Language of the second period in written Armenian

Middle Armenian (Միջին հայերէն or կիլիկեան հայերէն), also called Cilician Armenian (a term that may also refer to modern dialects), was the second phase of the Armenian language, spoken and written in between the 12th and 18th centuries, after Grabar (Classical Armenian) and before Ashkharhabar (Modern Armenian).

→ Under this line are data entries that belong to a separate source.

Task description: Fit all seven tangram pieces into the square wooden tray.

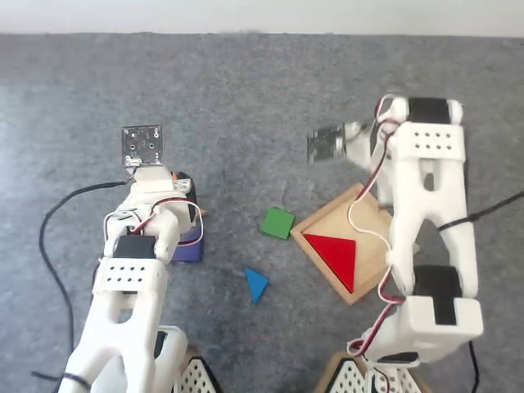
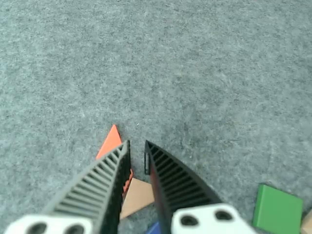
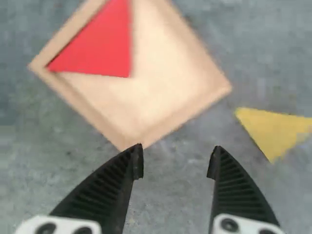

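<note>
High view, lower left: left gripper (image 2: 137,145) over the orange triangle (image 2: 111,141), fingers barely parted and empty — likely lining up a pick. Centre: green square (image 1: 277,222) and blue triangle (image 1: 256,283) lie loose. Right: wooden tray (image 1: 326,213) holds the red triangle (image 1: 336,252); right gripper (image 3: 176,158) spread wide beside its corner.

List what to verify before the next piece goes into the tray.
1. Right gripper open and empty: ok.
2. Free room in the tray: ok, the red triangle lies in it and the rest that shows is bare wood.
3. Yellow triangle flat on the carpet, apart from the tray: ok.
4. Left gripper empty: ok, jaws a narrow gap apart.
5. Green square and blue triangle unobstructed: ok.
</note>
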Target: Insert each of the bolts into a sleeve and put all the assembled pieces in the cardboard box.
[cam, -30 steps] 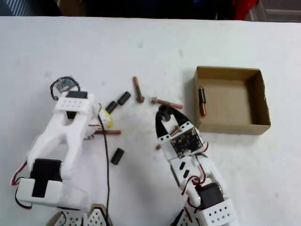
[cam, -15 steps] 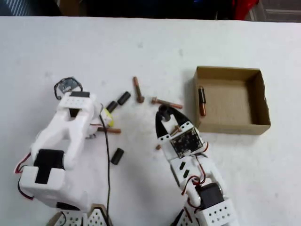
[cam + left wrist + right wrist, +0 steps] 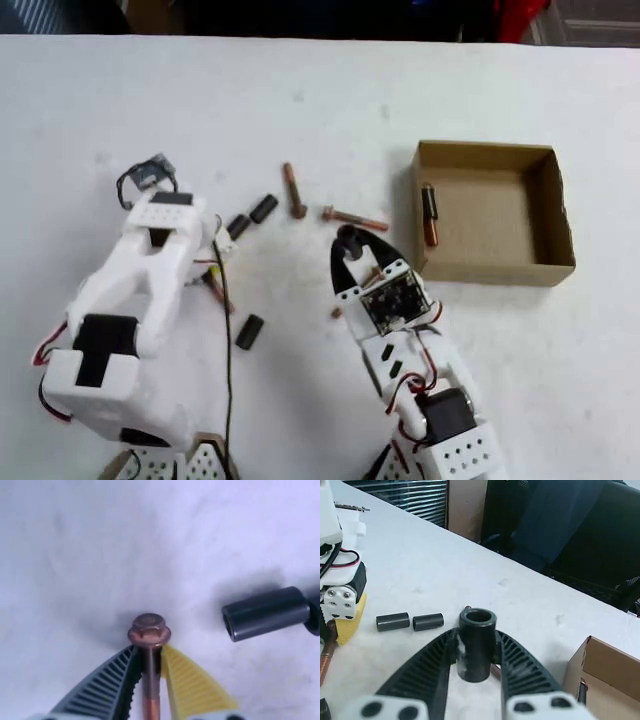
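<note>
bolt shank cut off, second sleeve cropped

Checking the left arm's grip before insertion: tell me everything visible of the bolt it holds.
The bolt looks like copper-coloured metal: flanged hex head, smooth shank. The left tool is shut on the shank just behind the head, a grey finger and a yellow one either side. The head juts past them, clear of the nearby black sleeve.
</note>
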Robot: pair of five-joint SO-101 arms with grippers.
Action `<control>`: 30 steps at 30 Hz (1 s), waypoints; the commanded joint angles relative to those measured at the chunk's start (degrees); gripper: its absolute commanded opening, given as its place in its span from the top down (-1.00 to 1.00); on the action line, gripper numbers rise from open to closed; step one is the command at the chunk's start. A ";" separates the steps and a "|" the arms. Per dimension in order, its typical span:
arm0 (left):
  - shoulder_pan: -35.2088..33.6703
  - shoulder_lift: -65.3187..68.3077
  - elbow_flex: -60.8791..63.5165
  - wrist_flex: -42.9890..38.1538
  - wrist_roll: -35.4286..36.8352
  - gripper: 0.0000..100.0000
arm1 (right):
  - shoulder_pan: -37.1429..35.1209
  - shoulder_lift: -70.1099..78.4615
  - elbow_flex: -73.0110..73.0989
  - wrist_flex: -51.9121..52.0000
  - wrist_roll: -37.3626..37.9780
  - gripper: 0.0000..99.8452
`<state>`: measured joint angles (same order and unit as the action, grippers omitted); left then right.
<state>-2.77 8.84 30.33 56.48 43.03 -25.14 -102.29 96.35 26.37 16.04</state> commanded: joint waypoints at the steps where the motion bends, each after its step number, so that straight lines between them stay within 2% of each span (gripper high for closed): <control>1: -0.84 0.13 -1.67 -4.66 -0.88 0.95 | 0.48 -0.84 0.53 0.04 -0.26 0.97; 3: -0.84 -0.22 -1.67 -5.01 -4.04 0.95 | 0.57 -0.84 0.53 0.04 -0.26 0.97; 9: -0.92 -0.31 -1.67 -4.57 -22.42 0.95 | 0.57 -0.84 0.53 0.04 -0.26 0.97; 21: -0.48 -0.40 -1.67 -4.48 -52.31 0.95 | 0.31 -0.84 0.53 0.04 -0.26 0.97; 25: -0.04 -0.04 -1.23 -4.92 -58.11 0.95 | 0.31 -0.84 0.53 0.04 -0.26 0.97; 30: 0.22 -0.04 -1.58 -4.92 -58.99 0.95 | 0.31 -0.84 0.53 0.04 -0.26 0.97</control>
<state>-2.77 8.92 30.33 53.93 -14.81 -25.14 -102.29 96.35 26.46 16.04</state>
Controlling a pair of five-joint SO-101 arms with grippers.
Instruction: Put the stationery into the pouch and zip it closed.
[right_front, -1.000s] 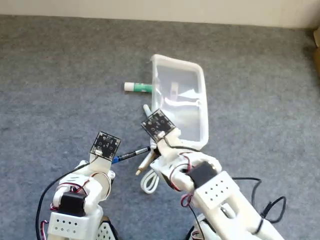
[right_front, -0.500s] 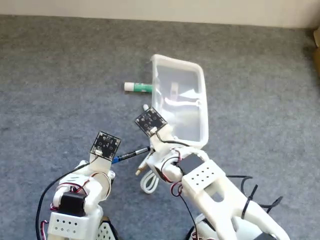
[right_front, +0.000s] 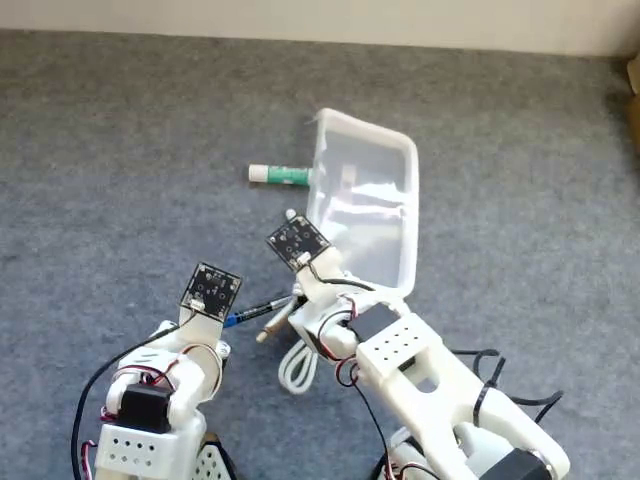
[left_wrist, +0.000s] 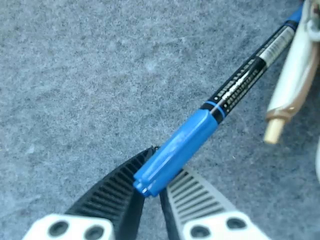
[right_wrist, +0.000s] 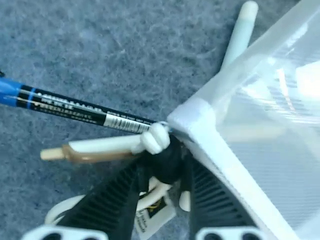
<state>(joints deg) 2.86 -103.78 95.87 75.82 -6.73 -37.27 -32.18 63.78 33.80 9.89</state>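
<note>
On the grey carpet (right_front: 120, 150), the clear, white-rimmed plastic pouch (right_front: 380, 230) lies open and unzipped, with every piece of stationery I can make out outside it. A green-and-white glue stick (right_front: 278, 174) rests just beside its far edge. A pale, slim pen (right_wrist: 240, 30) pokes out next to its near corner. A cream pen with a tan tip (right_front: 272, 324) and a black marker with a blue cap (right_front: 262, 308) lie between the arms, near a looped white cable (right_front: 293, 368).

The left gripper (left_wrist: 160, 167) is narrowed onto the marker's cap. The right gripper (right_wrist: 165, 165) is pinched on a dark part at the pouch's near corner. Judging by this, loading has barely begun; filling and zipping are both left.
</note>
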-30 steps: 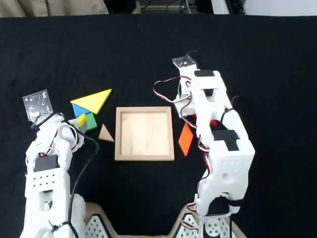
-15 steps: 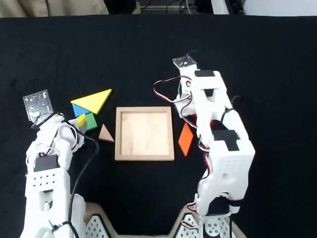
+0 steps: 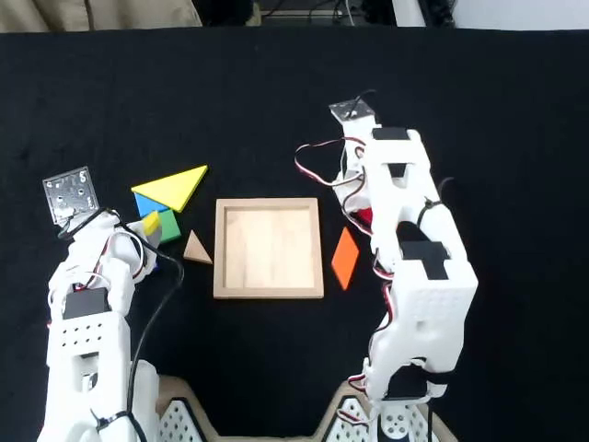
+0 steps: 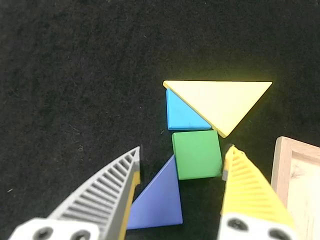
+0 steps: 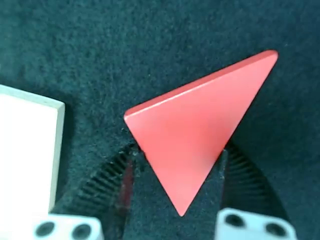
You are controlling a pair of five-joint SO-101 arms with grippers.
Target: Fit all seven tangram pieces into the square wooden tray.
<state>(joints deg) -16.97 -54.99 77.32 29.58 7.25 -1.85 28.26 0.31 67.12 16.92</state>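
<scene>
The square wooden tray (image 3: 268, 288) lies mid-table with nothing in it. To its left lie a yellow triangle (image 3: 173, 186), a light blue triangle (image 4: 182, 114), a green square (image 4: 196, 154), a violet-blue triangle (image 4: 156, 201) and a small tan triangle (image 3: 195, 249). My left gripper (image 4: 183, 150) hangs open over the green square, its fingertips on either side of that piece. An orange parallelogram (image 3: 345, 258) rests just right of the tray. The red triangle (image 5: 195, 127) sits by the tray's corner (image 5: 30, 145), and my right gripper (image 5: 177, 170) is shut on its narrow end.
Black cloth covers the whole table (image 3: 479, 101). The right arm's body (image 3: 409, 249) stands over the strip right of the tray. Wide bare cloth lies behind the tray and at the far right.
The right arm has shifted slightly to the right and away from the tray, uncovering more of the orange parallelogram. The left arm has kept still.
</scene>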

Classical Armenian was predominantly an inflecting and synthetic language; in Middle Armenian, agglutinative and analytical forms influenced the language. In this respect, Middle Armenian is a transition stage from Old Armenian to Modern Armenian (Ashkharhabar). Middle Armenian introduced the letters օ (o) and ֆ (fe), based on the Greek letters "o" and "φ".

== Additions ==
The letter օ, based on the Greek letter o, was added during this period. It originally represented the IPA sound //o// (close-mid back rounded vowel), which developed out of the Classical Armenian diphthong աւ //ɑw//. Today, in the Armenian alphabet, it represents IPA //ↄ// (open-mid back rounded vowel) and is indistinguishable in most cases from ո. Therefore, in standard orthography, o is only written word-initially (using ո represents the cluster //vↄ// initially).

The letter ֆ, based on the Greek letter φ, was added during this period. It represents the IPA sound //f// (voiceless labiodental fricative), which is not a native phoneme in Armenian. However, it was prevalent in borrowed words, making it necessary to use a letter to write it. It is still used today in the Armenian alphabet.